>>
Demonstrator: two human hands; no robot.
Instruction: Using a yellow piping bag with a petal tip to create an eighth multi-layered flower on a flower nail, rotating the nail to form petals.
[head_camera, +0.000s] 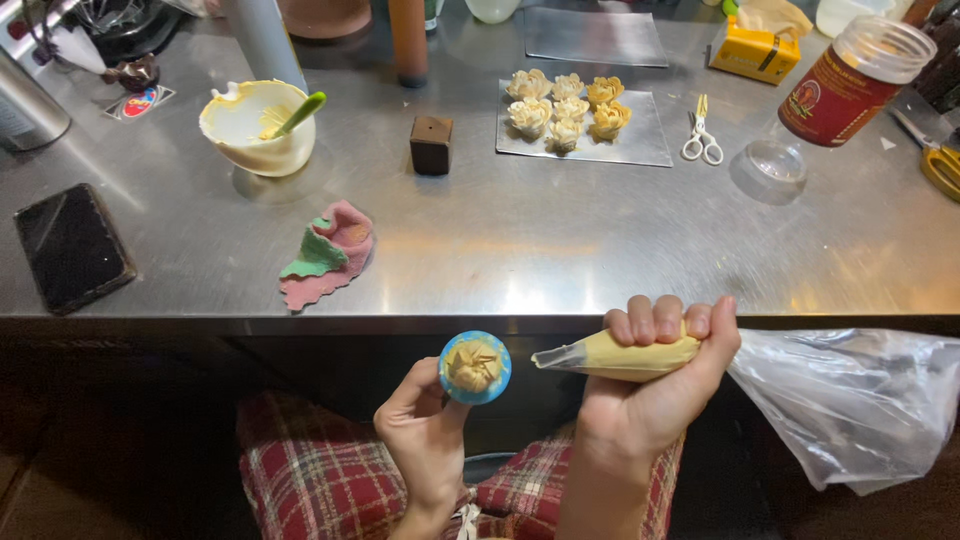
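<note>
My left hand (425, 430) holds up a small round blue-rimmed stand (476, 367) with a half-formed cream flower on its top. My right hand (650, 385) is closed around a clear piping bag (625, 358) filled with pale yellow cream. The bag's tip points left, close to the flower. Its loose plastic tail (860, 400) trails off to the right. Both hands are in front of the steel table's near edge (480, 322), above my lap in red plaid cloth.
On the table, a steel sheet (640, 145) carries several finished cream flowers (565, 110). Also there: a white bowl with a green spatula (262, 125), a brown block (431, 144), a pink and green cloth (328, 255), a black phone (72, 247), small scissors (702, 135), a red jar (850, 85).
</note>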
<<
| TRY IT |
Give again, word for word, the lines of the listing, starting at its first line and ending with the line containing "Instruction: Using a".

| SOLUTION BELOW |
Demonstrator: two human hands; no robot.
Instruction: Using a yellow piping bag with a petal tip to create an eighth multi-layered flower on a flower nail, rotating the nail to form petals.

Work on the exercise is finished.